El Festival de Música de Canarias, cuya trigésimotercera edición fue presentada el pasado viernes en la capital tinerfeña, está sirviendo una vez más para poner de manifiesto dos maneras de concebir las propuestas culturales que se realizan desde las administraciones públicas. Nuestro Festival, calificado por muchos como "buque insignia" o "la joya de la corona" de nuestra Cultura, nació, como se sabe, en el año 1985 siendo presidente del Gobierno Jerónimo Saavedra.

Desde su nacimiento no ha hecho sino crecer en calidad, aunque superando etapas verdaderamente difíciles, y ha logrado hacerse acreedor del reconocimiento internacional que nadie duda que hay que preservar.
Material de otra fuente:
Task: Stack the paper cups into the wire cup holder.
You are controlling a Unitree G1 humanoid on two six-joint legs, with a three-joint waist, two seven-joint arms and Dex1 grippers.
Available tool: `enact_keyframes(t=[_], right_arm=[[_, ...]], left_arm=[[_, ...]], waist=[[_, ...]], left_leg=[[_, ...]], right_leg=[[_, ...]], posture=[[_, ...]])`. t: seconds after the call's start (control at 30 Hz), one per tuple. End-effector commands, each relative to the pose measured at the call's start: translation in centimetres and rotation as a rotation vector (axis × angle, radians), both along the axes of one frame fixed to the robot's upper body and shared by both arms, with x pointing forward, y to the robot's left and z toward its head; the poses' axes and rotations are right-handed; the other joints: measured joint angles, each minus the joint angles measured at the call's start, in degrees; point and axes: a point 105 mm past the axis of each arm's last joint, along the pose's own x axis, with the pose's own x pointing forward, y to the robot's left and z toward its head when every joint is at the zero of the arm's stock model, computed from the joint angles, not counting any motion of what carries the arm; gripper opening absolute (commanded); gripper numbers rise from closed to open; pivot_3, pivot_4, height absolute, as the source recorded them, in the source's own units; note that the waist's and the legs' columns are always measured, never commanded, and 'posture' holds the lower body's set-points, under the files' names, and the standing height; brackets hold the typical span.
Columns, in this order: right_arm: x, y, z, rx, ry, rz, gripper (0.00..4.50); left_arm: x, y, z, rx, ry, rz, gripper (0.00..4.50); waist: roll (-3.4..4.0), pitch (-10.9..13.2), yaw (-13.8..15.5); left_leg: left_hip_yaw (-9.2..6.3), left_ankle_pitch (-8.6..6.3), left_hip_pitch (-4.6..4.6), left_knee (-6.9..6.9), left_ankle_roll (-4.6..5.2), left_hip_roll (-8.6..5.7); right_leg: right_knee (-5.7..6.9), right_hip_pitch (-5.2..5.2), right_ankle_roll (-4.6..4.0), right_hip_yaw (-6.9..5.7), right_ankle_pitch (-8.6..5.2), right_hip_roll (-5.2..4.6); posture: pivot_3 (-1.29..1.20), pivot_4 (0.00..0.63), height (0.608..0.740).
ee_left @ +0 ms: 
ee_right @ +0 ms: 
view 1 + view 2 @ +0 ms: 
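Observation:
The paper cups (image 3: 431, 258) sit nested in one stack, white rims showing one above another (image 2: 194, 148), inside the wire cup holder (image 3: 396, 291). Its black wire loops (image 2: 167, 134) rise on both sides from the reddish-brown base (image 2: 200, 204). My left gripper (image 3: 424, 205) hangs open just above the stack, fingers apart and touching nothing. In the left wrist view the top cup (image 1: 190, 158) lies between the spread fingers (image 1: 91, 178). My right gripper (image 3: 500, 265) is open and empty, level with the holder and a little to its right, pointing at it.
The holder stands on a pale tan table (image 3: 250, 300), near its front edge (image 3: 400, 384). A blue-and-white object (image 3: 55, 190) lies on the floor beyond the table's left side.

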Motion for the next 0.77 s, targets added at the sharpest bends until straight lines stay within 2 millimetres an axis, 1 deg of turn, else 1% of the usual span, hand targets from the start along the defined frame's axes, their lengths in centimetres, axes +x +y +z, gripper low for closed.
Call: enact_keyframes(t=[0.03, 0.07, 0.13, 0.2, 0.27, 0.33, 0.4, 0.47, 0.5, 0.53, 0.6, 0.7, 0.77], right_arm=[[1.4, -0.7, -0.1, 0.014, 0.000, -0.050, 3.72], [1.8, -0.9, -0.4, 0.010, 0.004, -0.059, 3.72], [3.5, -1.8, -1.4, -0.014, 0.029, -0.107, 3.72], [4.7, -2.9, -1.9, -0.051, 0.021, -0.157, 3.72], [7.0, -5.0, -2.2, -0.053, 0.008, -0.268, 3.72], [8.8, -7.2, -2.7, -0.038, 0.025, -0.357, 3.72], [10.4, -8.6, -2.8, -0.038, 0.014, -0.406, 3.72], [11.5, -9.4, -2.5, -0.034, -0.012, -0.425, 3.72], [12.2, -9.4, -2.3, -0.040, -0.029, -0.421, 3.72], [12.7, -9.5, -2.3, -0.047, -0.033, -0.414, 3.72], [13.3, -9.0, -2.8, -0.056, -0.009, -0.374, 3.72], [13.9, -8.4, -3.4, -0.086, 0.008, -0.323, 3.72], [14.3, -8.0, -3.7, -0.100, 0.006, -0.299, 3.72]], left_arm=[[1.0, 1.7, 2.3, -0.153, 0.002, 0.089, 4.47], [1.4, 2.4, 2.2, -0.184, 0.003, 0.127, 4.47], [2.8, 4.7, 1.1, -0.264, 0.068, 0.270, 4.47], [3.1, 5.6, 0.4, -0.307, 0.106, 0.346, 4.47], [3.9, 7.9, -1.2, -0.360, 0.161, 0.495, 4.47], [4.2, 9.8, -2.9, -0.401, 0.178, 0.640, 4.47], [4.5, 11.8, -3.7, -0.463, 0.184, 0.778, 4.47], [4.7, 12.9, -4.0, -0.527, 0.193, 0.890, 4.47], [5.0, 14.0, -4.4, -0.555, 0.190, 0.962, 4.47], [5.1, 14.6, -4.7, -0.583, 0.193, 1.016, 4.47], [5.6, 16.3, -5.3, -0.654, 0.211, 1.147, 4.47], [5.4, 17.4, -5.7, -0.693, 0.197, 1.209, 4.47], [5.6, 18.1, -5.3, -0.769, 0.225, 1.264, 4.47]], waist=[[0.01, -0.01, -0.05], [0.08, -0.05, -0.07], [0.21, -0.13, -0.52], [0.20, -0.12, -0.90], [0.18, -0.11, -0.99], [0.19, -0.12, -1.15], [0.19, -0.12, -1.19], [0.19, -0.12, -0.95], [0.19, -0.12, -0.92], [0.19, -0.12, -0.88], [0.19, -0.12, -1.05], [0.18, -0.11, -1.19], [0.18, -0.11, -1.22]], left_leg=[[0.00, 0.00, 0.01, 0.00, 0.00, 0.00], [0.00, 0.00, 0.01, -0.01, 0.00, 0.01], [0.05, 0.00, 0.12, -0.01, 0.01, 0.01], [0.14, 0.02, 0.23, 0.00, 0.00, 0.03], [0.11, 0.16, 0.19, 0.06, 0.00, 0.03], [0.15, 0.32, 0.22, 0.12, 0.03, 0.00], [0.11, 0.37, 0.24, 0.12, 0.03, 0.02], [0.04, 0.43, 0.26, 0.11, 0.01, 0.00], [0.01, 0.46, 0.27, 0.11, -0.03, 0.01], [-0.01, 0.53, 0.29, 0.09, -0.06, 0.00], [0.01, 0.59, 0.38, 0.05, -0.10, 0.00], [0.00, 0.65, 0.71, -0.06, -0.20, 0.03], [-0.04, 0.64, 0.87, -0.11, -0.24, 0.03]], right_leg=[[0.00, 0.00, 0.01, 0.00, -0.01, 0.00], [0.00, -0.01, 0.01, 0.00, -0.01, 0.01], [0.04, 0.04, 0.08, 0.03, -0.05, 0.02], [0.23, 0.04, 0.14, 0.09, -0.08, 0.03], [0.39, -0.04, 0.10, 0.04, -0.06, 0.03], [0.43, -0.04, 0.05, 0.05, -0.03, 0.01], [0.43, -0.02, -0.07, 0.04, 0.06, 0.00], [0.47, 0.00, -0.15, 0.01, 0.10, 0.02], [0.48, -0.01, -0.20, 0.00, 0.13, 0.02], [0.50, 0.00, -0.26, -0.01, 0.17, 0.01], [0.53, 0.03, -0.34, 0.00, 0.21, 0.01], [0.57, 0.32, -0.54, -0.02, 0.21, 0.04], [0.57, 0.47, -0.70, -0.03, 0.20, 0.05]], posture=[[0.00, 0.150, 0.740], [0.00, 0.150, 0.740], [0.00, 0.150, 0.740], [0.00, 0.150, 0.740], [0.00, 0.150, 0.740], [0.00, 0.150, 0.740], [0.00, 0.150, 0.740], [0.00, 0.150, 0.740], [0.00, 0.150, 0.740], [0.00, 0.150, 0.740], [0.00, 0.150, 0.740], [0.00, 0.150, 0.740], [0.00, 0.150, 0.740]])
Todo ha sido posible gracias a los esfuerzos, no sólo de los gobiernos habidos hasta la fecha, sino de los que han sido sus directores en estos 32 años: Rafael Nebot, Juan Mendoza y Candelaria Rodríguez.

Pero la vida del Festival de Música de Canarias no ha estado exenta de peligros de desaparición no sólo por las limitaciones económicas que ha sufrido sino por la polémica derivada de una doble concepción de lo que debe ser un proyecto cultural sostenido con fondos públicos. En la presente edición, y con motivo de unos cambios introducidos por la Consejería de Turismo, Cultura y Deportes en los objetivos del Festival, se ha vuelto a reavivar esa vieja discrepancia.

Por un lado están los que conciben este Certamen como un acontecimiento cuyo único objetivo es ofrecer una oferta musical de máxima calidad para satisfacer las demandas de un público sensibilizado y consumidor habitual de música clásica. Un Festival que preserve la calidad y el prestigio internacional logrado a través de su historia con el mantenimiento en su repertorio de algunas orquestas sinfónicas de renombre mundial.

Por otro, un sector al que pertenecen los actuales responsables de la Consejería. Son los que han querido en la presente edición introducir algunos cambios en los objetivos del Festival, cambios que consisten en hacerlo llegar, aún más, a todos los rincones del Archipiélago, en que sirva para motivar y promocionar a nuestros jóvenes músicos y en imprimirle una mayor dimensión didáctica que permita despertar nuevas sensibilidades musicales entre nuestra población, que posibilite que cada vez sean más los ciudadanos que nos demanden música de calidad.

La discrepancia surge cuando los partidarios de la primera concepción sostienen y reiteran que la aplicación de este nuevo modelo de Festival va a suponer la muerte segura del mismo. Los que defienden la segunda de las propuestas, entre los que me encuentro, consideran que las cosas no tienen por qué suceder inevitablemente así, sino que es compatible la preservación del prestigio y renombre logrado a pulso por el Festival a lo largo de tantos años con esa nueva dimensión didáctica y más participada que pretende imprimírsele a esta respetabilísima cita musical anual. Y mucho más si el Festival recupera parte del presupuesto que tuvo, como es de prever. No hay que olvidar que para despertar receptividades musicales no hay que ofrecer sólo grandes y sublimes sinfonías, de la misma manera que para despertar el placer lector no es lo más recomendable propiciar la lectura del Ulises de James Joyce.

Creo que es evidente que cualquier proyecto cultural sostenido con fondos públicos no debe limitarse a dar respuestas a unas determinadas demandas culturales ya existentes sino aspirar a que esas demandas de los ciudadanos sean cada vez más numerosas. En la acción de los gobiernos la connotación pedagógica no es exclusiva de las áreas educativas. También debe ser aplicable a aquellas políticas culturales que pretenden el desarrollo de las prácticas artísticas que hagan a los ciudadanos más sensibles, más cultos y, por tanto, más libres.

Quería dejar clara y por escrito esta posición mía respecto a esta doble concepción de nuestro Festival. Y ello con independencia de que que la citada posición satisfaga o no a aquellos que sólo quieren oír lo que les interesa oír.